FIVE BIG IDEAS OF EARLY LITERACY

-Phonemic Awareness

-Alphabetic Principle

-Fluency

-Vocabulary

-Comprehension

What makes a Big Idea a Big Idea?

  • Predictive of reading acquisition and later reading achievement.

  • Something we can do something about, i.e., something we can teach.

  • Something that improves outcomes for children if/when we teach it.


Phonemic Awareness

What is Phonological Awareness?

  • The ability to hear and manipulate the sound structure of language. This is an encompassing term that involves working with the sounds of language at the word, syllable, and phoneme (sound) level.

The Importance of Phonemic Awareness

  • Phonemic awareness teaches students to attend to sounds. It primes the connection of sound to print.

  • Phonemic awareness gives students a way to approach reading new words.

  • Phonemic awareness helps students understand the alphabetic principle, that letters in words are systematically represented by sounds.

Phonemic Awareness is not phonics. Phonemic Awareness is auditory and does not involve words in print. It is awareness of sounds.

Alphabetic Principle

What is the Alphabetic Principle?

  • The ability to associate sounds with letters and use these sounds to form words.

    • The understanding that words in spoken language are represented in print.

    • Sounds in words relate to the letters that represent them.

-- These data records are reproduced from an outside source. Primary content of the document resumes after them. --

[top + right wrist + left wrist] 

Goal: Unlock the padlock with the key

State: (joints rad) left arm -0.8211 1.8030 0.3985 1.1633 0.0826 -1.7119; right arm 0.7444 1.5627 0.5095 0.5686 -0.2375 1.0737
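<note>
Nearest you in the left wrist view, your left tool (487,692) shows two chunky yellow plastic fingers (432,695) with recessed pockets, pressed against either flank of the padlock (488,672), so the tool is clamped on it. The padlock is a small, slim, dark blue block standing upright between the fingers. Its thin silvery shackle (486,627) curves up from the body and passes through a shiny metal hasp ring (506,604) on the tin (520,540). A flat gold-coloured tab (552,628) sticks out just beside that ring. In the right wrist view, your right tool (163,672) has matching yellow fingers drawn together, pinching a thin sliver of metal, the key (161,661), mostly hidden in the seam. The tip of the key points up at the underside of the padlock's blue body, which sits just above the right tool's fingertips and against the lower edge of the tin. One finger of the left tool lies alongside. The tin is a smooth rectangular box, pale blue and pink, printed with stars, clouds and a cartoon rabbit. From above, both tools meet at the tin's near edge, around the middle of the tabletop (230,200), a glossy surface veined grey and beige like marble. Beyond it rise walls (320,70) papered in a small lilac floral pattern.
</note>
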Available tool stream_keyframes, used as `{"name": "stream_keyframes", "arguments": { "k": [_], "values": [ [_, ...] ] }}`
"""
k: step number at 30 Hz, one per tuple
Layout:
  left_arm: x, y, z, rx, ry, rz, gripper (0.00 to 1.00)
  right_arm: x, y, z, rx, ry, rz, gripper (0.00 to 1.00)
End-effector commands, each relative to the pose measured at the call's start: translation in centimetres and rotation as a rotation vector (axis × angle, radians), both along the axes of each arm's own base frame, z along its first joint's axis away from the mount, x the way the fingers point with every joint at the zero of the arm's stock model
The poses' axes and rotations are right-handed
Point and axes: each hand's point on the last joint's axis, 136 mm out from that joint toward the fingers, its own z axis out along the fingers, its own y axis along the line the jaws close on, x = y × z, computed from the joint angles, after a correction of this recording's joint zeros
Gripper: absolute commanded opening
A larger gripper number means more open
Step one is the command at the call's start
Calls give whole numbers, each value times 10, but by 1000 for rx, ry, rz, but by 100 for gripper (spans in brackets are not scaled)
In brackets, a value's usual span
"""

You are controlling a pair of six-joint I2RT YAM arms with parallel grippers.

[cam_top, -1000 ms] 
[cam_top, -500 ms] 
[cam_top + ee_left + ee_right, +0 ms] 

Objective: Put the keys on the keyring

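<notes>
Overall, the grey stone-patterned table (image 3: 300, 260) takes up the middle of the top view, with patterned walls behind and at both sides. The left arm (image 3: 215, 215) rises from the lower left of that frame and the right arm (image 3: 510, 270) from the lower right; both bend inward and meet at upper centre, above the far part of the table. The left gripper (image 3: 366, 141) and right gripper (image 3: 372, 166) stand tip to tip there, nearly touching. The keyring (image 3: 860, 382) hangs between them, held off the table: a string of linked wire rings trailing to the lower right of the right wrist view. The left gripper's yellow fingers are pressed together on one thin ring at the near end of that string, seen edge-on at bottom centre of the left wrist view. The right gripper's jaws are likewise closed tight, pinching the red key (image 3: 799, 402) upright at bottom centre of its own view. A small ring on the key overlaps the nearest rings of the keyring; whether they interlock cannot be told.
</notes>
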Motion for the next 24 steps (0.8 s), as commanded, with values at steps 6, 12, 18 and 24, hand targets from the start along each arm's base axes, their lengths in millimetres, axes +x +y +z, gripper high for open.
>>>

What the Research Says About Alphabetic Principle

  • Letter-sound knowledge is prerequisite to effective word identification. A primary difference between good and poor readers is the ability to use letter-sound correspondences to identify words.

  • Students who acquire and apply the alphabetic principle early in their reading careers reap long-term benefits.

  • Teaching students to phonologically recode words is difficult, demanding, yet achievable goal with long-lasting effects.

Fluency

What the Research Says About Fluency

  • Successful readers…

  • orely primarily on the letters in the word rather than context or pictures to identify familiar and unfamiliar words.

    • process virtually every word they read.

    • use letter-sound correspondences to identify words.

    • have a reliable strategy for decoding words.

    • read words numerous times to build instant recognition.

  • Fluency provides a bridge between word recognition and comprehension.

  • Proficient readers are so automatic with each component skill (phonological awareness, decoding, vocabulary) that they focus their attention on constructing meaning from the print.

  • If a reader has to spend too much time and energy figuring out what the wordsare, she will be unable to concentrate on what the wordsmean.

Vocabulary

What the Research Says About Vocabulary

  • Children enter school with meaningful differences in vocabulary knowledge as a result of differences in experiences and exposure to literacy and language activities.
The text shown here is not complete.